> [WHAT THE TASK ASKS] In the listing below, find the line with "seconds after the", then repeat exactly every line from the top through that one.

> [INFORMATION SHOWN]
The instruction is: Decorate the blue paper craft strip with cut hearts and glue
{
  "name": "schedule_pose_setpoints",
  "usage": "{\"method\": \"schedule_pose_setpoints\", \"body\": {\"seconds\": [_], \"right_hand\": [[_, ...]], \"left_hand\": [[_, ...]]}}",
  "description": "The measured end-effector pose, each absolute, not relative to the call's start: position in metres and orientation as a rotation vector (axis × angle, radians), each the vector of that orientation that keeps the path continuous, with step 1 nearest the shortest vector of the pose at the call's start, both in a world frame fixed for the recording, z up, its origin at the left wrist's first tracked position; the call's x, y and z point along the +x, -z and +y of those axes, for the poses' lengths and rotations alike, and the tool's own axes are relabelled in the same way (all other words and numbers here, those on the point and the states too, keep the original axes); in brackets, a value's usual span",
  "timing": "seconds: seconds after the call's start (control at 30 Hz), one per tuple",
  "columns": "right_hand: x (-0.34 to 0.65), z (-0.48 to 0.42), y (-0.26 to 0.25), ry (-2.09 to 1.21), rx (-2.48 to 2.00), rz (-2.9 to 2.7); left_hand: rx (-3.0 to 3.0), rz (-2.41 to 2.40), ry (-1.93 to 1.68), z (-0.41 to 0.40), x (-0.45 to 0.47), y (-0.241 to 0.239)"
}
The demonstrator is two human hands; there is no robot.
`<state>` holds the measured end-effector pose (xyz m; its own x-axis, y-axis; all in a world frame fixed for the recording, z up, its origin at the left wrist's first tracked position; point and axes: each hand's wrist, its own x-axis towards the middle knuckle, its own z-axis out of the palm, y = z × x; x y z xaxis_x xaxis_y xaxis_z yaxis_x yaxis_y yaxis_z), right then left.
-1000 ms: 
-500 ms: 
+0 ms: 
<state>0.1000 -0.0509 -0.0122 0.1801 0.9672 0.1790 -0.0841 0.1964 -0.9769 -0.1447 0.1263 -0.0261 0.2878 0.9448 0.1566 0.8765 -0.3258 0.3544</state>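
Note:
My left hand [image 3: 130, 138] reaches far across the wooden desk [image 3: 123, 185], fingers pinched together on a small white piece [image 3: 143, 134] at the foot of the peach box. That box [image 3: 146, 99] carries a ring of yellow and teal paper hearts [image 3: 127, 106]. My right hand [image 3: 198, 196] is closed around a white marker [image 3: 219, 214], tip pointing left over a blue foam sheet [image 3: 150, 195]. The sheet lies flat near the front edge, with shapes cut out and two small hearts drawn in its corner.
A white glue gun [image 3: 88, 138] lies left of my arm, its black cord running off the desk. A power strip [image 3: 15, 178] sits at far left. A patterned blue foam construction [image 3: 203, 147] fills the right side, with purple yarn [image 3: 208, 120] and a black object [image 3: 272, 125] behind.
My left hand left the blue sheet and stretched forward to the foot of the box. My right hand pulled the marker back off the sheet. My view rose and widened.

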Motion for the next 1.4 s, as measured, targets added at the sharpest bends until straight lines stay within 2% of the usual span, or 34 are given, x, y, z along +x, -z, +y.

> [TASK ANSWER]
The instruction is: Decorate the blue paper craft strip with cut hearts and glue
{
  "name": "schedule_pose_setpoints",
  "usage": "{\"method\": \"schedule_pose_setpoints\", \"body\": {\"seconds\": [_], \"right_hand\": [[_, ...]], \"left_hand\": [[_, ...]]}}",
  "description": "The measured end-effector pose, each absolute, not relative to the call's start: position in metres and orientation as a rotation vector (axis × angle, radians), each the vector of that orientation that keeps the path continuous, with step 1 nearest the shortest vector of the pose at the call's start, both in a world frame fixed for the recording, z up, its origin at the left wrist's first tracked position; the call's x, y and z point along the +x, -z and +y of those axes, for the poses' lengths and rotations alike, and the tool's own axes are relabelled in the same way (all other words and numbers here, those on the point and the states too, keep the original axes); in brackets, a value's usual span",
  "timing": "seconds: seconds after the call's start (control at 30 Hz), one per tuple",

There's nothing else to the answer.